▶ _Brief_
Report every line of the data that includes "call".

.....

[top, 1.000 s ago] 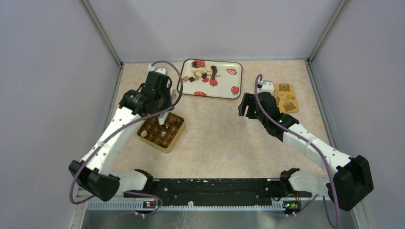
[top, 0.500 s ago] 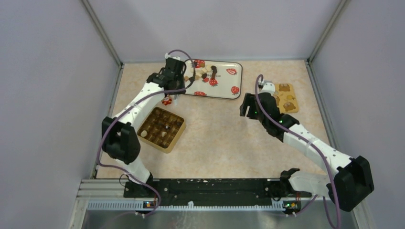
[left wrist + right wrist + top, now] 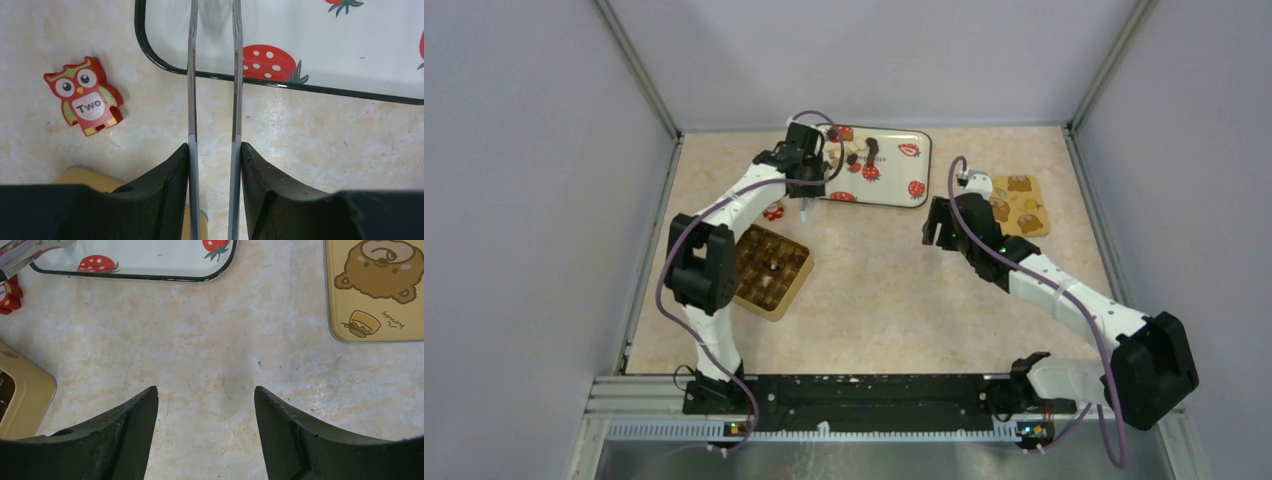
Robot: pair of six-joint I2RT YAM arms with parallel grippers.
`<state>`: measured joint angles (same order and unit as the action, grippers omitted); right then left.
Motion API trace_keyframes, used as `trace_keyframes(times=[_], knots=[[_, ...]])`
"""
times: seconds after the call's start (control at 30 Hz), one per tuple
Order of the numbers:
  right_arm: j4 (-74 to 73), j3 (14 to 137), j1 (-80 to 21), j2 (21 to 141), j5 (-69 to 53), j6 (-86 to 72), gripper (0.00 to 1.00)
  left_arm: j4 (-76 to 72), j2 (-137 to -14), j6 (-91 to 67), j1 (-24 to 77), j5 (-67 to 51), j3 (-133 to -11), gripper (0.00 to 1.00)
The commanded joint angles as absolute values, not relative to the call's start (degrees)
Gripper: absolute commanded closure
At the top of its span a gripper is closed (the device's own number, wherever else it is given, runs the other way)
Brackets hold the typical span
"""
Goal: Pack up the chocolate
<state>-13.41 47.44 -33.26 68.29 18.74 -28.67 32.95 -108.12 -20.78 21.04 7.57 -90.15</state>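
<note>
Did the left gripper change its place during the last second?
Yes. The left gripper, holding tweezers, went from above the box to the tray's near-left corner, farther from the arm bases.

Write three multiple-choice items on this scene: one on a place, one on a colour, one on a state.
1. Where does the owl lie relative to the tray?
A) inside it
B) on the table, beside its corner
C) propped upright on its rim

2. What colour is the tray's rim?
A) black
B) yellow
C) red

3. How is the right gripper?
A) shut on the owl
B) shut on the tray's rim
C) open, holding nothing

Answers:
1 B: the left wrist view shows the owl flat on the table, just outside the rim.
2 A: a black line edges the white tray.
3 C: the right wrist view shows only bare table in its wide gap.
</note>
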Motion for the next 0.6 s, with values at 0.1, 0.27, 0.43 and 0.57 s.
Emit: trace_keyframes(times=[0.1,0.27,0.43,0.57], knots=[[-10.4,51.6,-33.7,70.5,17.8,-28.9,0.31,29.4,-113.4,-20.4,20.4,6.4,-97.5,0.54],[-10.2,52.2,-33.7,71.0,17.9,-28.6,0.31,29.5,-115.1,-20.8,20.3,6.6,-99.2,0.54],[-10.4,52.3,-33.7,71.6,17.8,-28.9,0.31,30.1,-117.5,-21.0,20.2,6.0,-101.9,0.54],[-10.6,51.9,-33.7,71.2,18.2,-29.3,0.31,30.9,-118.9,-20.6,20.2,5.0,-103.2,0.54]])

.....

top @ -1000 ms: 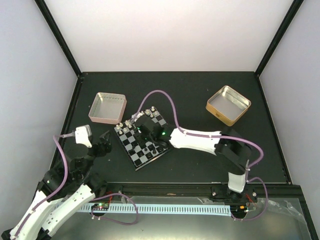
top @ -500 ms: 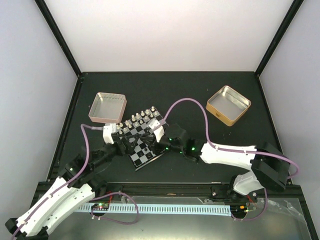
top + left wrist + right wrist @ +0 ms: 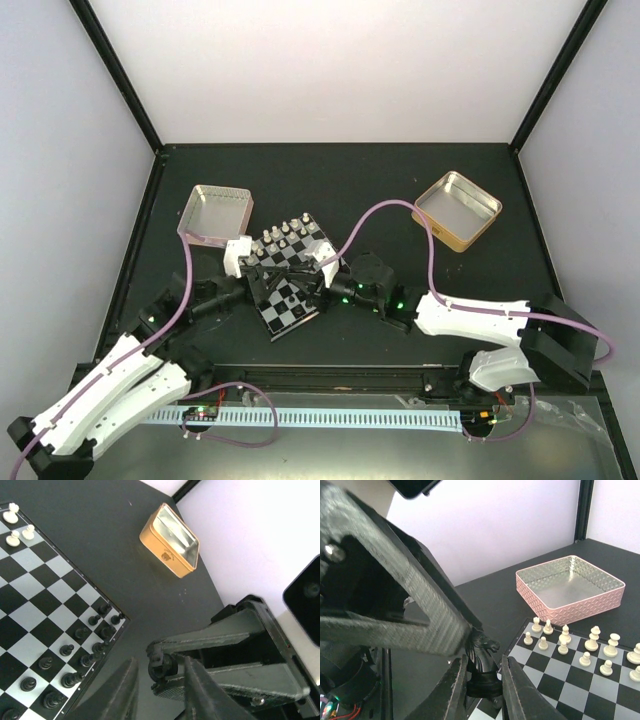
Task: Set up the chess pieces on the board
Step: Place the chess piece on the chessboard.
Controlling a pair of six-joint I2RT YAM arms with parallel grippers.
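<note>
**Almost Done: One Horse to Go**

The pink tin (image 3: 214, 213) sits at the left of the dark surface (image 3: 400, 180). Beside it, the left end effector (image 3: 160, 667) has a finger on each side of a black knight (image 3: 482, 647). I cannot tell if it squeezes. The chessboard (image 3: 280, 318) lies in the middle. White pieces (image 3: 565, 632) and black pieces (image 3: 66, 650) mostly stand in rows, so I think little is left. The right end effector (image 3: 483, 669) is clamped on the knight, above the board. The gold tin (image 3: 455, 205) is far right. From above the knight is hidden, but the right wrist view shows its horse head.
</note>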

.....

▶ _Answer for the task_
times: seconds after the call's start (control at 30 Hz), one per tuple
The commanded joint angles as absolute values, not relative to the call's start (degrees)

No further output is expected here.